- [Aim of the task]
In the material below, the required lines run from the one containing "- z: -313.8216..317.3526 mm" through the one containing "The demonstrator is". Copy those lines exactly, ends included, and nothing else.

^^^^^^^^^^^^^^^^

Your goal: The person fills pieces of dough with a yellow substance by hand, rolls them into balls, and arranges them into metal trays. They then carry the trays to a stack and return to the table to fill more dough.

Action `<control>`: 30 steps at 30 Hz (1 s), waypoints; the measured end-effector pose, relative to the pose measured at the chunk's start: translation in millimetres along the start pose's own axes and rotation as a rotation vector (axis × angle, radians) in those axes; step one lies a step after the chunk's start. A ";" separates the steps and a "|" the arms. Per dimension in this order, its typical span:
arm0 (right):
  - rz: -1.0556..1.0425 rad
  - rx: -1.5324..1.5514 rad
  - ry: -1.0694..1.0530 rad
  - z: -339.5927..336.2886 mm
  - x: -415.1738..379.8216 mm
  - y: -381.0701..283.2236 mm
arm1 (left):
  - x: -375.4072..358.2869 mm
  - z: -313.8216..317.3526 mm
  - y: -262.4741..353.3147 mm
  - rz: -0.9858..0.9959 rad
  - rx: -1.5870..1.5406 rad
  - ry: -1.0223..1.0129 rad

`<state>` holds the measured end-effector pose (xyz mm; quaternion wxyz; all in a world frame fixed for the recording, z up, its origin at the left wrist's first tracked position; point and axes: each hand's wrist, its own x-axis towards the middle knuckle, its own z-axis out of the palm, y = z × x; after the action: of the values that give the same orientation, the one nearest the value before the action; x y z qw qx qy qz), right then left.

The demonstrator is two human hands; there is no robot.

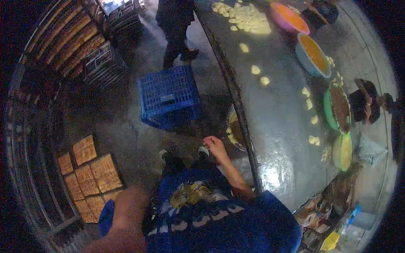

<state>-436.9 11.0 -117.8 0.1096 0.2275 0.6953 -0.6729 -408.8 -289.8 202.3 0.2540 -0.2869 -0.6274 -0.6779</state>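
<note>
My right hand (215,146) reaches down beside the edge of a long grey table (274,126). It hovers next to a bowl with yellow contents (234,131) that sits partly under the table edge. Its fingers are curled, and I cannot tell whether they hold anything. My left arm (126,211) is a blur at the lower left, with a blue sleeve, and its hand is out of the picture. I wear a blue shirt with a tiger print (194,198). My shoes (168,157) show on the dark floor below.
A blue plastic crate (168,97) stands on the floor ahead. Trays of brown baked squares (88,177) lie at the left, racks (71,38) behind. Dough pieces (247,19) and bowls of filling (314,55) (338,107) cover the table. One person (175,25) stands ahead, another (367,103) across the table.
</note>
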 end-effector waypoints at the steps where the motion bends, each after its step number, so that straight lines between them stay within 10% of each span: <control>1: -0.044 -0.142 -0.040 8.7 6.9 -3.4 | 7.1 -8.6 -9.1 -0.001 0.018 -0.033; 10: -0.020 -0.175 -0.114 148.6 44.3 -26.7 | 76.2 -146.7 -84.1 -0.028 0.460 -0.135; 12: -0.024 -0.219 -0.155 202.8 49.3 -46.4 | 32.8 -206.1 -118.9 -0.871 -0.018 0.249; 14: 0.093 -0.228 -0.163 253.5 44.6 -51.9 | -53.8 -288.1 -174.3 -1.179 0.170 0.295; 19: 0.028 -0.427 -0.371 328.0 93.9 -36.6 | -267.7 -409.9 -256.0 -1.268 0.668 0.066; 21: -0.063 -0.558 -0.429 351.3 103.0 -41.1 | -283.5 -431.2 -241.8 -1.664 0.254 0.385; 24: 0.035 -0.595 -0.472 377.2 118.4 -74.2 | -355.4 -474.2 -279.8 -1.580 0.510 0.296; 30: 0.130 -0.500 -0.503 450.9 173.9 -123.3 | -229.2 -484.7 -304.5 -1.460 0.467 0.410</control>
<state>-715.2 -402.8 -120.0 0.3720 0.0648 0.7739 -0.5084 -495.5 -750.9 -198.0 -0.0908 0.3882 -0.7237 -0.5633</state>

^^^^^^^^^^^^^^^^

- [Response]
  - z: -313.8216..317.3526 mm
  - y: -262.4741..353.3147 mm
  - rz: -0.9858..0.9959 rad
  - rx: -1.5870..1.5406 rad
  - ry: -1.0223..1.0129 rad

`<state>` holds the measured end-effector pose (xyz mm; quaternion wxyz; all in a world frame fixed for the recording, z up, its origin at the left wrist's first tracked position; point and axes: each hand's wrist, its own x-axis towards the middle knuckle, its own z-axis out of the palm, y = z × x; after the action: of the values that give the same orientation, the one nearest the value before the action; x y z qw qx qy qz), right then left.

The demonstrator is two human hands; there is no robot.

The exercise is now done.